HP skips Skylake for new AMD laptop chip
Unexpected A12 processor powers new business ultra-portable
In a surprise move, the soon-to-be spun-off HP Inc has launched a new ultra portable laptop powered by an AMD processor instead of an Intel chip.
The HP EliteBook 705 G3 comes with a 3.4GHz quad core AMD Pro A12 processor. According to Alex Cho, HP's Vice President and General Manager for Commercial PCs, the decision was made to use the A12 as Intel's new mobile Skylake chips 'aren't available yet'. The presence of AMD representatives at HP Inc's Mexico City launch event and the proliferation of Radeon graphics chips amongst all the computers on show suggests a deeper relationship, but Cho nonetheless hinted that Skylake-based EliteBook business laptops are in the works.
Although the EliteBook 705 G3 will come in 14in and 15.6in variants, HP Inc was clearly pushing the 12.5in version which weighs just 1.3kg and has a matte silver lid made out of magnesium.

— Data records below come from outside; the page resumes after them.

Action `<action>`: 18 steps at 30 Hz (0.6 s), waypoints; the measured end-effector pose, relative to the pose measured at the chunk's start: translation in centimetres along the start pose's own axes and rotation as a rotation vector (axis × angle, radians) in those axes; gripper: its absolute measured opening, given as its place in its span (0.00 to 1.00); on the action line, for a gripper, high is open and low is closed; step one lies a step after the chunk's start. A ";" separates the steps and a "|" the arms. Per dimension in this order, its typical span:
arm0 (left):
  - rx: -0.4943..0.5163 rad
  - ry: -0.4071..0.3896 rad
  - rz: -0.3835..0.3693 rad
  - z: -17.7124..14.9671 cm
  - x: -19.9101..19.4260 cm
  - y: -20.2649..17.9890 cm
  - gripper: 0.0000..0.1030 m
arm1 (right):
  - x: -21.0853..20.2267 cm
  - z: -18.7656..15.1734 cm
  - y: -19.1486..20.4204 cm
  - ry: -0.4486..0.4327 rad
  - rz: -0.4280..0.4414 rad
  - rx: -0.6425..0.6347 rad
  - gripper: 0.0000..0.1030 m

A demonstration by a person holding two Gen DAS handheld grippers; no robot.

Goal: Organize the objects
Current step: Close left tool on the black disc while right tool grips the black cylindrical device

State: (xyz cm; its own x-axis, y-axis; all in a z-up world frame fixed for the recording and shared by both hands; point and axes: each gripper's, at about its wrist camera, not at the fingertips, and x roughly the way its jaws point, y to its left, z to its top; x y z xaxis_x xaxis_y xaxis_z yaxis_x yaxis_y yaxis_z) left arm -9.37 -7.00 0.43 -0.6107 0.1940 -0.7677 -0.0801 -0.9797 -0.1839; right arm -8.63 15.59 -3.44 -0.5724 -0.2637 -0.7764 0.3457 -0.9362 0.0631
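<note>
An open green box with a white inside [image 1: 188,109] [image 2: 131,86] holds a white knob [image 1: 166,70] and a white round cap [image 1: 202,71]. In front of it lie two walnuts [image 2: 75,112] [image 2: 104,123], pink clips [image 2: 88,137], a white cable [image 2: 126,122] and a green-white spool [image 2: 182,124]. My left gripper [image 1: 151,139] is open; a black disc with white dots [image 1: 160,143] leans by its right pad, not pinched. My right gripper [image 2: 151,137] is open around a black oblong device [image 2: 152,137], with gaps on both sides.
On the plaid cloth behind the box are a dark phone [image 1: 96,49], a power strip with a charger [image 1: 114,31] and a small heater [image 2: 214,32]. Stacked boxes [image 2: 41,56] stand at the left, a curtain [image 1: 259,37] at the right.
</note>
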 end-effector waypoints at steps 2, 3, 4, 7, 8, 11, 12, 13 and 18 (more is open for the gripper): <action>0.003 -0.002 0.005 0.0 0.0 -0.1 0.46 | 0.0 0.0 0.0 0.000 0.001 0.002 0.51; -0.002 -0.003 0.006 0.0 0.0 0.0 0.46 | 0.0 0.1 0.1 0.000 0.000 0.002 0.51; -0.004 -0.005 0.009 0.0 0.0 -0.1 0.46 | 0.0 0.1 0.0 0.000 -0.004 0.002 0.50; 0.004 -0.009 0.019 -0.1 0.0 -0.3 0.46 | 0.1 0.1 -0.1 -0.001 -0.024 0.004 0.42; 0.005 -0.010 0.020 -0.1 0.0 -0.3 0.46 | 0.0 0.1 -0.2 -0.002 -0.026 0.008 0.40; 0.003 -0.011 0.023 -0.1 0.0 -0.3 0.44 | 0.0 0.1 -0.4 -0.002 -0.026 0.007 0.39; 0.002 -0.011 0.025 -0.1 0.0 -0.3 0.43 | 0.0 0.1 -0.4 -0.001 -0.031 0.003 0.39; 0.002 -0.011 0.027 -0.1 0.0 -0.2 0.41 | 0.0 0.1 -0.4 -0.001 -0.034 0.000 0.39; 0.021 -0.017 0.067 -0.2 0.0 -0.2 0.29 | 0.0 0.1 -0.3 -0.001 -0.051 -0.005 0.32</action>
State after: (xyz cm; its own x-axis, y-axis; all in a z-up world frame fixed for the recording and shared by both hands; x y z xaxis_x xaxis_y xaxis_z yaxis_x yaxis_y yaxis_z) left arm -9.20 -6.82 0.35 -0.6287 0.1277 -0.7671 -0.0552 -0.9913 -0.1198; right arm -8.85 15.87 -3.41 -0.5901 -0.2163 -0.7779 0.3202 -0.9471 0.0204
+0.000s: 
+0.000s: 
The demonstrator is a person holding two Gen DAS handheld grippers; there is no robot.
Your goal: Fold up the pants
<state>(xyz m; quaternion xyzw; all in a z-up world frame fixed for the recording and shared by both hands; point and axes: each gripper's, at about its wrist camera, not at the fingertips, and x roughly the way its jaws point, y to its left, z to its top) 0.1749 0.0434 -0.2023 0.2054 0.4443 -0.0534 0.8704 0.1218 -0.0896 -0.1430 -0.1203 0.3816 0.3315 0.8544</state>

The rest of the laptop is made out of both aluminium and magnesium. The base of the pre-production unit we saw was impressively rigid, but the lid was far more flexy.
Built-in 4G will be available on some variants and HP claims mobile broadband reception hasn't been compromised. The material covering the antennae is apparently a polymer composite that blends in seamlessly with the rest of the magnesium chassis. Bang and Olufsen-branded speakers are apparently tuned just as much for clear audio during online conference calls as for music quality.
It's a micro SIM card slot, not the older full-sized variety
The large keyboard felt very comfortable to type on in our briefs hands-on. If you're a stick-in-the-mud who can't get on with touchpads, the 705 G3 has a touchstick too. The matte screen is stuck at 1366x768 pixels though.
While thin and light, the 705 G3 isn't short of ports with full-size DisplayPort, a pair of USB3 connectors, a smartcard slot, a VGA socket, Ethernet, a Kensington security slot and, most notably of all, a USB-C port. This isn't used for charging the battery though, but for connecting the growing number of USB-C equipped mobile devices without the use of adapters.
Tellingly, no mention was made of battery life. Short battery life, along with excess heat, has been the reason most laptop manufacturers have favoured Intel over AMD processors especially in thin and light ultraportables such as this one. How the A12-equipped 705 G3 fares in these crucial areas remains to be seen.
The 705 G3 should arrive in October. UK pricing hasn't been set yet, but Euro pricing will start from 599.